ASSIGNMENT:
Output the listing below verbatim, but drop the images.

── SUPPLIED INFORMATION ──

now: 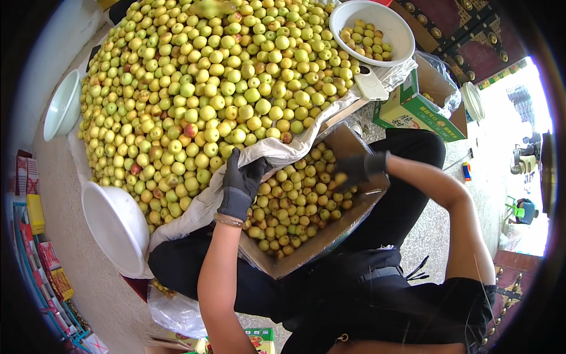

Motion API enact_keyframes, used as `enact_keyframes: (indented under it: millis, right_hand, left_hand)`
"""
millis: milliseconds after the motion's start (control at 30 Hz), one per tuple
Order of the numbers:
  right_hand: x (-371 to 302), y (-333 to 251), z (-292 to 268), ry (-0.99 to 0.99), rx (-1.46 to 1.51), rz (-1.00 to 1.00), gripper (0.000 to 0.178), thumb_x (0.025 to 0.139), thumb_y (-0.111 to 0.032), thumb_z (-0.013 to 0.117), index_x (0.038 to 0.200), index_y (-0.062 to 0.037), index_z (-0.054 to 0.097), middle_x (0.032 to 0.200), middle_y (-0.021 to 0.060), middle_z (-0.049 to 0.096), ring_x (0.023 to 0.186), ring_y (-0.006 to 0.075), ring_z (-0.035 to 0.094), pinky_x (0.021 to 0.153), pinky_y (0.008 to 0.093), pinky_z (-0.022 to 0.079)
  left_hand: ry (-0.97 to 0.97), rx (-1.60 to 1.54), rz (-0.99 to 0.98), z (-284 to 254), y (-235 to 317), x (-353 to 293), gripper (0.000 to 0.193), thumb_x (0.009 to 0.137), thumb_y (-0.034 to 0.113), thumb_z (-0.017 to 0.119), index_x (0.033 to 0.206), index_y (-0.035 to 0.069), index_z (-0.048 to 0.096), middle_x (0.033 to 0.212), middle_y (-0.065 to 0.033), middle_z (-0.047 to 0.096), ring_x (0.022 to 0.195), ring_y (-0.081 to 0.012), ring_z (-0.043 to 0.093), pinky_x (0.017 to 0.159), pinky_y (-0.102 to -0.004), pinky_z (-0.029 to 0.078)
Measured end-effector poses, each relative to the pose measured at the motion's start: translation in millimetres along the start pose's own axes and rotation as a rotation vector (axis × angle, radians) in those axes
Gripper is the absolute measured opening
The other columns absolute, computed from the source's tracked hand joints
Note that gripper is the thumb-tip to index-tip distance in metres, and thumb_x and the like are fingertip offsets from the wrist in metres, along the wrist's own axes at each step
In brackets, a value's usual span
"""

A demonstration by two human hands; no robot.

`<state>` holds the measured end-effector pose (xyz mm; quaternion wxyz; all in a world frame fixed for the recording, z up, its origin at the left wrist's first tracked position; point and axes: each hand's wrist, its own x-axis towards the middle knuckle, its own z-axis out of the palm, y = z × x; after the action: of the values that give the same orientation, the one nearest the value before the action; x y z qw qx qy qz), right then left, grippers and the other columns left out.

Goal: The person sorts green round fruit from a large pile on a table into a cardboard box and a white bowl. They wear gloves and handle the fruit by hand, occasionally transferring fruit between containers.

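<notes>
A brown cardboard box (330,239) full of small yellow-green fruits (295,203) rests on my lap. My left hand (242,183), in a dark grey glove, grips the box's near-left rim beside the edge of a white plastic sheet (283,154). My right hand (354,170), also gloved, is curled over the fruits at the box's right side, fingers closed on the fruit there. A large heap of the same fruit (200,88) lies on the sheet just beyond the box.
A white bowl (394,35) holding several fruits sits at the heap's far right, with a white flat device (371,84) beside it. Two empty white basins (115,227) (62,106) stand at the left. A green and brown carton (421,106) sits on the floor to the right.
</notes>
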<state>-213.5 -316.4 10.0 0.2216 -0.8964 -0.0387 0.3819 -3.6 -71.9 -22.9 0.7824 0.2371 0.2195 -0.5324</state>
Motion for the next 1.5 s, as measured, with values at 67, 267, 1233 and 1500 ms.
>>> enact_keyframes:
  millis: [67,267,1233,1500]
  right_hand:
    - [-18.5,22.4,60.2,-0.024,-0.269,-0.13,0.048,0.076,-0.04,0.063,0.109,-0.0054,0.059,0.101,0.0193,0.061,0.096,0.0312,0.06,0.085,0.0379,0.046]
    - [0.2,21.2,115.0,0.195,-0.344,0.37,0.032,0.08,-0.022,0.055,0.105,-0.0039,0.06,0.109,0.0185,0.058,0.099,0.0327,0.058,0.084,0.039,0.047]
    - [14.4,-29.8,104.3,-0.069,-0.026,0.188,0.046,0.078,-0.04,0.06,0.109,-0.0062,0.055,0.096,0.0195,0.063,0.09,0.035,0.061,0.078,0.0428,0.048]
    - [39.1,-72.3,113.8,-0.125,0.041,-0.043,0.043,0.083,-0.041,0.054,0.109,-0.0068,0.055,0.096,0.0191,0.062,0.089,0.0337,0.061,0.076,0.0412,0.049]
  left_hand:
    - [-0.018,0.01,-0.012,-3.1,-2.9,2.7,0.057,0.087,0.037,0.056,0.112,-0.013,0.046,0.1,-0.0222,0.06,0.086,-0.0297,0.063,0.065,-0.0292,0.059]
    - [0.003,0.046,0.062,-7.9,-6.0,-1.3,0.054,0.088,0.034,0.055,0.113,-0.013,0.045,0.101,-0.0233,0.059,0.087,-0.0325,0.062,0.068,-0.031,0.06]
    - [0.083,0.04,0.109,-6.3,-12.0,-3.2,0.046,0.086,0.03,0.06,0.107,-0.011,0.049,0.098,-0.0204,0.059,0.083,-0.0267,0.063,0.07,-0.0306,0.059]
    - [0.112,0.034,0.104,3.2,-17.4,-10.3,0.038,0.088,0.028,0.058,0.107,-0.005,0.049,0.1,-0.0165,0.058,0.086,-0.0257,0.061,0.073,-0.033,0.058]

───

ANSWER SPACE:
now: 

Motion API enact_keyframes, used as `enact_keyframes: (indented under it: millis, right_hand, left_hand)`
"""
millis: milliseconds after the motion's start (control at 30 Hz), one per tuple
Order of the numbers:
  right_hand: x (-371 to 302), y (-333 to 251), z (-292 to 268), ry (-0.99 to 0.99), rx (-1.46 to 1.51), rz (-1.00 to 1.00), gripper (0.000 to 0.178), thumb_x (0.025 to 0.139), thumb_y (-0.111 to 0.032), thumb_z (-0.013 to 0.117), index_x (0.038 to 0.200), index_y (-0.062 to 0.037), index_z (-0.054 to 0.097), middle_x (0.032 to 0.200), middle_y (-0.021 to 0.060), middle_z (-0.049 to 0.096), ring_x (0.023 to 0.186), ring_y (-0.006 to 0.075), ring_z (-0.035 to 0.094), pinky_x (0.021 to 0.153), pinky_y (0.008 to 0.093), pinky_z (-0.022 to 0.079)
  left_hand: ry (-0.97 to 0.97), rx (-1.60 to 1.54), rz (-0.99 to 0.98), z (-284 to 254), y (-235 to 317), x (-353 to 293), gripper (0.000 to 0.193), thumb_x (0.009 to 0.137), thumb_y (-0.034 to 0.113), thumb_z (-0.017 to 0.119), index_x (0.033 to 0.206), index_y (-0.035 to 0.069), index_z (-0.048 to 0.096), middle_x (0.033 to 0.212), middle_y (-0.065 to 0.033), middle_z (-0.047 to 0.096), ring_x (0.022 to 0.195), ring_y (-0.081 to 0.012), ring_z (-0.043 to 0.093), pinky_x (0.017 to 0.159), pinky_y (-0.102 to -0.004), pinky_z (-0.029 to 0.078)
Measured end-effector poses, each relative to the pose measured at the motion's start: translation in millimetres along the start pose's own axes and rotation as a rotation vector (axis × angle, radians) in those axes
Gripper is the absolute measured opening
The other columns absolute, computed from the source's tracked hand joints
Note that gripper is the thumb-tip to index-tip distance in metres, and thumb_x and the like are fingertip offsets from the wrist in metres, along the wrist's own axes at each step
In brackets, a value's usual span
"""

A demonstration by two human hands; no robot.

`<state>` holds the measured end-effector pose (xyz mm; quaternion wxyz; all in a world frame fixed for the recording, z up, its origin at the left wrist's first tracked position; point and axes: each hand's wrist, its own x-axis towards the middle knuckle, its own z-axis out of the palm, y = z × x; after the action: of the values that give the same orientation, the one nearest the value before the action; x y z qw qx qy qz), right then left, grippers and the other columns left out.

Goal: The person sorts green round fruit from a large pile on a table into a cardboard box and a white bowl. They wear gloves and handle the fruit by hand, occasionally transferring fruit between containers.

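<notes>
A brown cardboard box (330,239) full of small yellow-green fruits (295,203) rests on my lap. My left hand (242,183), in a dark grey glove, grips the box's near-left rim beside the edge of a white plastic sheet (283,154). My right hand (354,170), also gloved, is curled over the fruits at the box's right side, fingers closed on the fruit there. A large heap of the same fruit (200,88) lies on the sheet just beyond the box.
A white bowl (394,35) holding several fruits sits at the heap's far right, with a white flat device (371,84) beside it. Two empty white basins (115,227) (62,106) stand at the left. A green and brown carton (421,106) sits on the floor to the right.
</notes>
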<state>-213.5 -316.4 10.0 0.2216 -0.8964 -0.0387 0.3819 -3.6 -71.9 -22.9 0.7824 0.2371 0.2195 -0.5324</state>
Motion for the next 1.5 s, as measured, with values at 67, 267, 1233 and 1500 ms.
>>> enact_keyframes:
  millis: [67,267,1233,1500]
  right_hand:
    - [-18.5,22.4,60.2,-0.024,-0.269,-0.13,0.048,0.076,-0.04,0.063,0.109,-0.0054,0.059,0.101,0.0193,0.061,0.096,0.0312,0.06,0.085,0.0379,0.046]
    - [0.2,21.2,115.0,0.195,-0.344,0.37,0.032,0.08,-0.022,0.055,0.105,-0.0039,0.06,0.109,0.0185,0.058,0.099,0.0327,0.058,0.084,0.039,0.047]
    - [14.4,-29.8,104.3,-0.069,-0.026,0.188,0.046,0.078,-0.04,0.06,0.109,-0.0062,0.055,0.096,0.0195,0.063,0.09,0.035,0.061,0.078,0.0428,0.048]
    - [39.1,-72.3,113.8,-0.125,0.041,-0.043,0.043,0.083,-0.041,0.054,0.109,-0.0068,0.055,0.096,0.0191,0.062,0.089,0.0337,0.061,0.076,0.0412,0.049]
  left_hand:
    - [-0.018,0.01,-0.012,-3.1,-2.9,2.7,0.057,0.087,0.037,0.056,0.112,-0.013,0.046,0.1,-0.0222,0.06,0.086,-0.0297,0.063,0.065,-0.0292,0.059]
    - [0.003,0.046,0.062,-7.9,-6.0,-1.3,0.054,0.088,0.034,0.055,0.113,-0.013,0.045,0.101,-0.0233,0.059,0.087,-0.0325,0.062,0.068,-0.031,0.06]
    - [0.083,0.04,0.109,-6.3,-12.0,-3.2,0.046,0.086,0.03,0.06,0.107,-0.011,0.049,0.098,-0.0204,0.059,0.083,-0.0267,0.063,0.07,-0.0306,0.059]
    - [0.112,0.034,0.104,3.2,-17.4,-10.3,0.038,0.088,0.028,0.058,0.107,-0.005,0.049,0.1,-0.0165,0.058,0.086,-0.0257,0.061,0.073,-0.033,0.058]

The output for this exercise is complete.